Rimborso 730/2026 non arrivato: cosa fare e dove controllare
Articolo Precedente
Articolo Successivo
Redazione Economia
-
Il rimborso 730/2026 non arrivato può dipendere dai tempi del conguaglio, dalla trasmissione della dichiarazione o dalla presenza di controlli sulla pratica. Con l’arrivo dell’estate iniziano infatti gli accrediti dei rimborsi Irpef collegati al modello 730/2026, attesi soprattutto da lavoratori dipendenti e pensionati che hanno presentato la dichiarazione entro il mese di maggio. Per chi ha un sostituto d’imposta attivo, il credito viene normalmente riconosciuto direttamente attraverso la busta paga o il trattamento pensionistico.
La regola generale prevede che il rimborso venga accreditato nella prima retribuzione utile successiva alla ricezione del modello 730-4 da parte del datore di lavoro. Questo significa che i lavoratori dipendenti che hanno inviato il modello 730 entro fine maggio e hanno un sostituto d’imposta possono ricevere il rimborso già nella retribuzione di luglio, oppure nello stipendio pagato ad agosto se il pagamento riguarda la mensilità di luglio. La tempistica, però, non è identica per tutti e può variare in base alla gestione della dichiarazione.
Perché il rimborso 730/2026 può arrivare in ritardo
Il ritardo del rimborso 730/2026 può essere legato a diversi fattori collegati alla lavorazione della dichiarazione dei redditi. La data del conguaglio dipende infatti dal momento della trasmissione del modello, dalla presenza del sostituto d’imposta e dagli eventuali controlli effettuati dall’Agenzia delle Entrate. Per questo motivo alcuni contribuenti possono ricevere l’accredito nei primi mesi estivi, mentre altri devono attendere settimane o anche periodi più lunghi prima di vedere il rimborso.

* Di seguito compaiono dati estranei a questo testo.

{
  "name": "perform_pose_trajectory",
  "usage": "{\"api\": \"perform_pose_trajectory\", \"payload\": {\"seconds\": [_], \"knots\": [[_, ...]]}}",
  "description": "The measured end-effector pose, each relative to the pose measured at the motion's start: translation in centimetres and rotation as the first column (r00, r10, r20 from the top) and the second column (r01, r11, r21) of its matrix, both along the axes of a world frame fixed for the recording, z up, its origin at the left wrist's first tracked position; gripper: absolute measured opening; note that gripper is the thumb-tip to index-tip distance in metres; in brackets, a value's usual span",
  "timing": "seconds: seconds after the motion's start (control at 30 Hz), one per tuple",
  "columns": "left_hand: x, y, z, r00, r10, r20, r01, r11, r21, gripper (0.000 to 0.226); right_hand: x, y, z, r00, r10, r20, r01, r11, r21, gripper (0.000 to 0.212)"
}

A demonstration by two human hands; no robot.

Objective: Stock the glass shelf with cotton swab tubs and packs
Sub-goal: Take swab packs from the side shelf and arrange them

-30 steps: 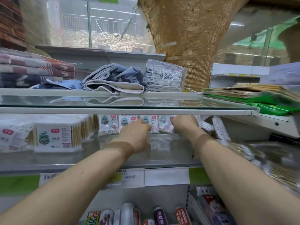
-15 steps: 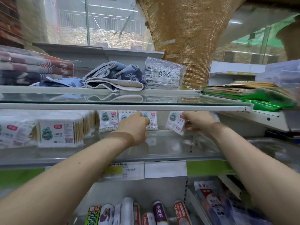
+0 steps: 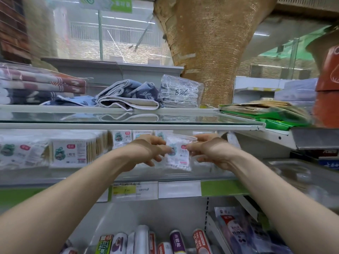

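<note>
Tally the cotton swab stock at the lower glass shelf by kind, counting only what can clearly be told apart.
Held cotton swab pack, pinched by the right hand, left hand at its edge: 1
Back-row cotton swab packs: 3
Cotton swab tub with readable label: 1
Total: 5. Stock further left is too blurred to count.

Shop interior, broad column (image 3: 207, 52) clad in gold mesh and flaring toward the ceiling, red-brown brick wall (image 3: 12, 28) at far left (blurred), glass partition (image 3: 119, 44) behind showing a railing beyond, green hanging sign (image 3: 121, 4) overhead, ceiling strip light (image 3: 262, 34) glowing at right, white shelving unit (image 3: 256, 85) further back.
</note>
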State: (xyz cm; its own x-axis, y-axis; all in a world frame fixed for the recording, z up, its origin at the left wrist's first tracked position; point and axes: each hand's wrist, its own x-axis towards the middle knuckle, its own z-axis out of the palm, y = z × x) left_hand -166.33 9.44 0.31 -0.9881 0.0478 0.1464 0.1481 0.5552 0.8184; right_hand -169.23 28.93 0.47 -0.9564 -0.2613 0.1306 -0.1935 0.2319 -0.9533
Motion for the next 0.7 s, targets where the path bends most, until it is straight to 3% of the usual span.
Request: {"api": "perform_pose_trajectory", "payload": {"seconds": [0.1,0.2,0.4,0.57,0.7], "knots": [[0.3,-1.2,-0.3,1.000,0.004,0.026,-0.003,1.000,-0.022,0.046,0.3,-1.5,-0.1,1.000,0.017,0.000,-0.017,1.000,0.000,0.033],[0.6,-2.3,-0.5,0.999,0.037,0.026,-0.037,0.999,-0.006,0.031,0.7,-2.8,0.0,0.998,0.067,-0.012,-0.067,0.997,0.024,0.010],[1.1,-3.9,-0.5,0.994,0.109,0.027,-0.110,0.993,0.044,0.016,0.8,-5.3,-0.1,0.999,0.042,0.004,-0.042,0.999,-0.024,0.018],[1.0,-4.7,-0.5,0.981,0.195,-0.014,-0.193,0.978,0.077,0.020,1.0,-6.7,-0.8,0.997,0.066,-0.025,-0.060,0.976,0.209,0.019],[1.2,-5.0,-0.6,0.976,0.215,-0.012,-0.216,0.973,-0.085,0.015,0.3,-7.9,-1.0,0.995,0.019,-0.099,0.005,0.973,0.231,0.021]]}}
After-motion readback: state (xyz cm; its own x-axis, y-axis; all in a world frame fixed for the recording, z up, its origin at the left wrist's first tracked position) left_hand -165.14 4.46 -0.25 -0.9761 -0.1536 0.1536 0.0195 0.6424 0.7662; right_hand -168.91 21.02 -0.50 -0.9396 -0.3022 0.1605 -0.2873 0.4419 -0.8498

Chi non trova il rimborso nella busta paga prevista può quindi verificare lo stato della pratica e controllare se il modello 730 è stato correttamente gestito. La presenza del sostituto d’imposta rappresenta un elemento centrale per i lavoratori dipendenti, perché consente l’accredito diretto in busta paga. In assenza di questa condizione, le modalità e i tempi del pagamento possono seguire un percorso diverso rispetto al normale conguaglio effettuato dal datore di lavoro.
Come controllare l’accredito e cosa cambia con i nuovi bonus
Il rimborso 730/2026 può inoltre risultare più basso rispetto alle aspettative per alcuni lavoratori dipendenti a causa degli effetti del nuovo bonus fiscale in busta paga introdotto nel corso del 2025. Il cambiamento riguarda il passaggio da un precedente taglio dei contributi a uno sconto fiscale, con un impatto sulla capienza fiscale disponibile per gli sconti applicabili nella dichiarazione dei redditi.
Questo meccanismo può ridurre l’importo complessivo recuperabile attraverso il modello 730/2026 e modificare il totale delle detrazioni fruibili in dichiarazione. Per chi attende il rimborso Irpef, quindi, il controllo dell’importo riconosciuto consente di verificare se la somma ricevuta corrisponde alla situazione fiscale risultante dal modello presentato e agli effetti delle modifiche introdotte.
Per i contribuenti che hanno presentato il modello 730 entro maggio, il periodo estivo resta quello in cui iniziano i principali accrediti dei rimborsi. Chi non riceve il pagamento nei tempi attesi deve controllare lo stato della dichiarazione, verificare il ruolo del sostituto d’imposta e considerare che eventuali verifiche possono modificare la tempistica dell’accredito.